Lines in the data below that contain the word "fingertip" are to be copied.
PROVIDED MATERIAL: Begin
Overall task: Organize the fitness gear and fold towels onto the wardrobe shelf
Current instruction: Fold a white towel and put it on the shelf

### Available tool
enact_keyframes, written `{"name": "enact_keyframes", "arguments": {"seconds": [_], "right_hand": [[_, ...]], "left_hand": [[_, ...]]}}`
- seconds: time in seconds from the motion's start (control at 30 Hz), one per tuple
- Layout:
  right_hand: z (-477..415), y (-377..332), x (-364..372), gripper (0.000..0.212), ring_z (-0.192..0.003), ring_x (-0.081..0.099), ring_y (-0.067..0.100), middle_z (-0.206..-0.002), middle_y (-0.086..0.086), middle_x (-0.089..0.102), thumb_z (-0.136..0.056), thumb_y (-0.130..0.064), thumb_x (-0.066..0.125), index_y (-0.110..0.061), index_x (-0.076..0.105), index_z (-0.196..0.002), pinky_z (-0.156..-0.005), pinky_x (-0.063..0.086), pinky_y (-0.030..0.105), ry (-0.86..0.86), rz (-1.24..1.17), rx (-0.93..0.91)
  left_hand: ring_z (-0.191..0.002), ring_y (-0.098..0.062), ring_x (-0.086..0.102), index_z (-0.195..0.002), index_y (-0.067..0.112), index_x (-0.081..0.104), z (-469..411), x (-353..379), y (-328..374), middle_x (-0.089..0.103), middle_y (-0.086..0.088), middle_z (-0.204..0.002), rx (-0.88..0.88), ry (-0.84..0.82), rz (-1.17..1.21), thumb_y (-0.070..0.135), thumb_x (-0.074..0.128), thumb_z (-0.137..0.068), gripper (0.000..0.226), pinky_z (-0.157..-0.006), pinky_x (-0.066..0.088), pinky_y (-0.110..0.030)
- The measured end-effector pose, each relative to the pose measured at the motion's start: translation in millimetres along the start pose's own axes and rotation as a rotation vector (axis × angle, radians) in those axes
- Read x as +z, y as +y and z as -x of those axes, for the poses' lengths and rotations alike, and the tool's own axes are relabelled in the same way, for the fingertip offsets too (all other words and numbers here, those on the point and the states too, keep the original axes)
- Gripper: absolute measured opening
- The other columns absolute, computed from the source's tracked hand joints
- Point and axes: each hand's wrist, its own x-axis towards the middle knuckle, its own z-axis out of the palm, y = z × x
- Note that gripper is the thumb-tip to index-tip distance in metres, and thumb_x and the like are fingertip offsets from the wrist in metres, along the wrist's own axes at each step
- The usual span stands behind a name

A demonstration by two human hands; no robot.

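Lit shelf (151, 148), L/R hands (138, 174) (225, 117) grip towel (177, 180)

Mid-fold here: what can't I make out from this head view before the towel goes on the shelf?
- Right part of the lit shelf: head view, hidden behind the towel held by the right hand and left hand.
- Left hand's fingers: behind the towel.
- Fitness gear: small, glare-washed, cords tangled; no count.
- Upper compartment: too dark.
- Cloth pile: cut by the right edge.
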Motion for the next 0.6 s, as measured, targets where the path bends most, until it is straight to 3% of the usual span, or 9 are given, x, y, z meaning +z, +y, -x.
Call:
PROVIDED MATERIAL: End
• **EXPECTED ANSWER**
- Read x as +z, y as +y and z as -x of those axes, for the poses' lengths and rotations alike, and the tool's own axes are relabelled in the same way, for the fingertip offsets too (all other words and numbers here, those on the point and the states too, keep the original axes)
- Note that gripper is the thumb-tip to index-tip distance in metres, and thumb_x and the like are fingertip offsets from the wrist in metres, along the wrist's own axes at each step

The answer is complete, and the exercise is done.